Natural-born, Native-born, and Naturalization
The term "natural born" citizen has a long history in British common law. (38) In fact, a law passed in 1677 law says that "natural born" citizens include people born overseas to British citizens. This usage was undoubtedly known to John Jay, who had children born overseas while he was serving as a diplomat. (39) It also appears to have been employed by the members of the first Congress, who included many of the people who had participated in the Constitutional Convention. To be specific, The Naturalization Act of 1790, which was passed by this Congress, declared "And the children of citizens of the United States, that may be born beyond the sea, or out of the limits of the United States, shall be considered as natural born citizens; Provided , that the right of citizenship shall not descend to persons whose fathers have never been resident of the United States." (40)
This history suggests that the Founding Fathers used the term "natural born" as an expansive definition of citizenship, that is, as a way to make certain that people born overseas to American citizens would have the full rights of other American citizens. (41)
A particularly compelling version of this interpretation, with language that applies, inadvertently, no doubt, to foreign-born adoptees, can be found in an article written almost 100 years ago by Alexander Porter Morse. (42) He writes that by drawing on the term so well known from English law, the Founders were recognizing "the law of hereditary , rather than territorial allegiance ." (43) In other words, they were drawing on the English legal tradition, which protected allegiance to the king by conferring citizenship on all children "whose fathers were natural-born subjects," regardless of where the children were born. (44) Thus, according to Morse, "the framers thought it wise, in view of the probable influx of European immigration, to provide that the President should at least be the child of citizens owing allegiance to the United States at the time of his birth." (45) He goes on to say that the presidential eligibility clause "was scarcely intended to bar the children of American parentage, whether born at sea or in foreign territory.... A natural-born citizen has been defined as one whose citizenship is established by the jurisdiction which the United States already has over the parents of the child, not what is thereafter acquired by choice of residence in this country." (46)
Although this legal history was never explicitly addressed at the Constitutional Convention, Morse's view is similar to a statement by Charles Pinckney in 1800, namely, that the presidential eligibility clause is designed "to insure ... attachment to the country" on the part of the President.

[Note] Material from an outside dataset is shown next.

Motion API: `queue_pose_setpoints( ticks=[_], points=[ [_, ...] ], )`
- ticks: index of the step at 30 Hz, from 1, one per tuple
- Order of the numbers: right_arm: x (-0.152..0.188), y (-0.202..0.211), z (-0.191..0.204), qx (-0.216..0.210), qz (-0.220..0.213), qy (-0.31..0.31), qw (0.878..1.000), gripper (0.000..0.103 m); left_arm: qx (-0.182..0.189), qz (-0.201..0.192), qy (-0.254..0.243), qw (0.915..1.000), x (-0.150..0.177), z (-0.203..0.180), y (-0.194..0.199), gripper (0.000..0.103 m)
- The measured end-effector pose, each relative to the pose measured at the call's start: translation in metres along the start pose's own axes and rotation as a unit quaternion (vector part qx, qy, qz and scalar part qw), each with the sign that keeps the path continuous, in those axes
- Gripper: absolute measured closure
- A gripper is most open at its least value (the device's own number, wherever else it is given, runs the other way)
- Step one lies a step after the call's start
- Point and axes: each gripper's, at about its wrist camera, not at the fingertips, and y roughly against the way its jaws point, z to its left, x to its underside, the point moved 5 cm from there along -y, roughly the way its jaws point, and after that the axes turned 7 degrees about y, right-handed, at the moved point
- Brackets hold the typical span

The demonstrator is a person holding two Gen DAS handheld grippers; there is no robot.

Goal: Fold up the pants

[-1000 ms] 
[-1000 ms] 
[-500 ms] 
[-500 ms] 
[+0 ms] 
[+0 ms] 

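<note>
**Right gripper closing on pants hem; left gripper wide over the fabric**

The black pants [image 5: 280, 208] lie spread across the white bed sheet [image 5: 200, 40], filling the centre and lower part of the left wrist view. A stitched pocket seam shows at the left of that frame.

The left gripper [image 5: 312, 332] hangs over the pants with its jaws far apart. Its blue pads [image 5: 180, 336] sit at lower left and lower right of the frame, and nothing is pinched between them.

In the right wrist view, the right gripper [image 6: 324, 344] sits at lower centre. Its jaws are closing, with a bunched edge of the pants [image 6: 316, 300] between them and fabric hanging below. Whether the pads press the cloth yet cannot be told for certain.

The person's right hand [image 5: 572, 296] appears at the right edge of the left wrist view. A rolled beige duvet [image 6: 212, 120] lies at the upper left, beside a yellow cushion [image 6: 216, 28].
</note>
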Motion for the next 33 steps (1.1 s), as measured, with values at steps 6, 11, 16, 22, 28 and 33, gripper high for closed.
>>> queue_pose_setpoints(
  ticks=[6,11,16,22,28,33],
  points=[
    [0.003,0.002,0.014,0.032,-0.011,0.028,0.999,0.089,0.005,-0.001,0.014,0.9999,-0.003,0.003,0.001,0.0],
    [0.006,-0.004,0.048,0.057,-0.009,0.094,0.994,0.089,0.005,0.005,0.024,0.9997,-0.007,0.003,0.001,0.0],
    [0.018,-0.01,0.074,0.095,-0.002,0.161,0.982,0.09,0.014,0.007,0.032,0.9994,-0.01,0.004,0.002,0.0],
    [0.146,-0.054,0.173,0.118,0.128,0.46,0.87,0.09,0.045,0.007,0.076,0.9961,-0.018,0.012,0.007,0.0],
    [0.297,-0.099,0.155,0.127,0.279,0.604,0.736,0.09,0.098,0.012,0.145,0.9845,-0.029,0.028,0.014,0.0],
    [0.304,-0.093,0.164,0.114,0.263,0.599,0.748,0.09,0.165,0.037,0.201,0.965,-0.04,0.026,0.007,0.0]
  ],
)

This statement is discussed in more detail below.
Morse also emphasizes the difference between the terms "native-born" and "natural-born." The dictionary, which follows the English precedents, defines "native-born" as "belonging to or associated with a particular place (as a country) by birth therein" and "natural-born" as "having a specified status or character by birth." (47) If the Founders had not wanted an expansive definition of citizenship, Morse writes, "it would only have been necessary to say, 'no person, except a native-born citizen.'" (48)
Another terminological issue concerns the process of "naturalization." Article I, Section 8 of the Constitution gives Congress the power "To establish an uniform Rule of Naturalization." Unfortunately, however, the Constitution does not indicate whether people can be declared "natural-born" through the naturalization process. (49) In common usage and according to the dictionary definition, a person who is a "natural-born" citizen would appear to be someone who does not have to be naturalized. Moreover, the dictionary definition of "naturalize" is to "admit (an alien) to the rights and status of citizenship." These definitions appear to rule out the possibility of overlap between the categories "natural-born" and "naturalized."
This issue arises in interpreting The Naturalization Act of 1790. One interpretation is that this act is designed to make it clear that people born overseas to American parents are already "natural-born" and do not need to be "naturalized." As Morse put it,
whoever drew the act followed closely the various parliamentary statues of Great Britain; and its language in this relation indicates that the first congress entertained and declared that children of American parentage, wherever born, were within the constitutional designation, "natural-born citizens." The act is declaratory: but the reason that such children are natural born remains; that is, their American citizenship is natural -- the result of parentage -- and is not artificial or acquired by compliance with legislative requirements. (50)
However, the 1790 Act employs the Congressional power to regulate naturalization as a way to clarify the "natural born" citizen category. In fact, the caption of the 1790 Act, "to establish a uniform rule of naturalization," is taken straight from the Constitution. Thus, a literal interpretation of this action by the first Congress is that the Founding Fathers, who dominated this Congress, believed that the right to define "natural born" was conferred by the "naturalization" clause. (51) This interpretation is entirely consistent with the statement made by Alexander Hamilton on August 13.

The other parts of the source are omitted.